Variability in data transformation: towards data migration product lines

David Romero-Organvidez, David Benavides, Jose-Miguel Horcas, María Teresa Gómez-López

Technical Track

Location PinHaus der Universität, Schlösslistrasse 5, 3008 Bern, Switzerland
7 February 2024, 11:20 CET
SpeakerDavid Romero-Organvidez
DiscussantPaul Grünbacher
https://dl.acm.org/doi/10.1145/3634713.3634724

Software evolution often requires data management and more concretely data migration. Data migration follows an ETL process: extracting (E) data from a source, transforming (T) the data depending on migration needs, and loading (L) the data in a target data storage. Data migration projects are recognised to be complex and challenging tomanage, which can lead to resource loss and planning delays.

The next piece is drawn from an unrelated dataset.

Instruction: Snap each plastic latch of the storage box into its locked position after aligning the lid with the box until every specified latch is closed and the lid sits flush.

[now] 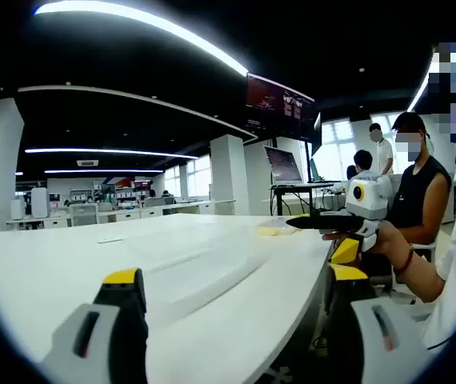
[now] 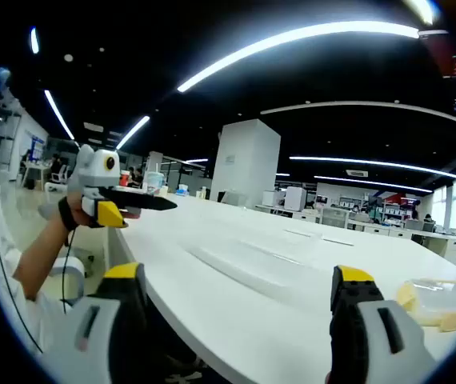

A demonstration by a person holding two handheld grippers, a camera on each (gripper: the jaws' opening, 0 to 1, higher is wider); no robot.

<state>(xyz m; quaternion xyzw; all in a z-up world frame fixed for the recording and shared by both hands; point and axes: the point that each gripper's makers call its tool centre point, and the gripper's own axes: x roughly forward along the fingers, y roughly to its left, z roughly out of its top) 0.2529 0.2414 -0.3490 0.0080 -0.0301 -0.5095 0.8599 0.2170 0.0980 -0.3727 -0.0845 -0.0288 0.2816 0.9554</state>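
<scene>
Here we are holding both grippers level above the white bench (image 1: 212, 264), jaws spread wide and gripping nothing. Left gripper (image 1: 236, 300) and right gripper (image 2: 240, 300) are facing each other across it. The clear storage box (image 2: 440, 300) is lying just beyond the right gripper.

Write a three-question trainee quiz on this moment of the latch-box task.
1. True or false: the right gripper has its jaws spread wide, with nothing between them.
2. The clear storage box with yellow latches lies: A) on the white table, B) on the floor, C) in the left gripper.
3. Fill in: in the right gripper view, the left gripper is held by a person's ____.

Key: 1 true; 2 A; 3 hand.
</scene>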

Among the reasons for data migration project failure is the lack of systematic artifact reuse (e.g., transformation script) in the data migration process. Every new data migration project is often developed from scratch. Software product line (SPL) engineering has been applied in many different domains to systematically reuse artifacts (e.g., code platforms, test cases) in software development processes and there are many positive experiences when applying SPL to reduce cost and time. In this paper, we present an approach using SPL techniques for data migration projects, concretely, in the data transformation stage. Our solution facilitates the automated creation of scripts that can be reused in different data migration projects. The feasibility of the proposal is validated in the domain of web information systems modernization. The validation shows how various migration scripts can be created to transform data between different content management systems. With this work, new opportunities are opened for studying the synergies of SPL and data migration. To the best of our knowledge, this is the first proposal that uses a complete stack of SPL that materializes the reuse of artifacts for data migration.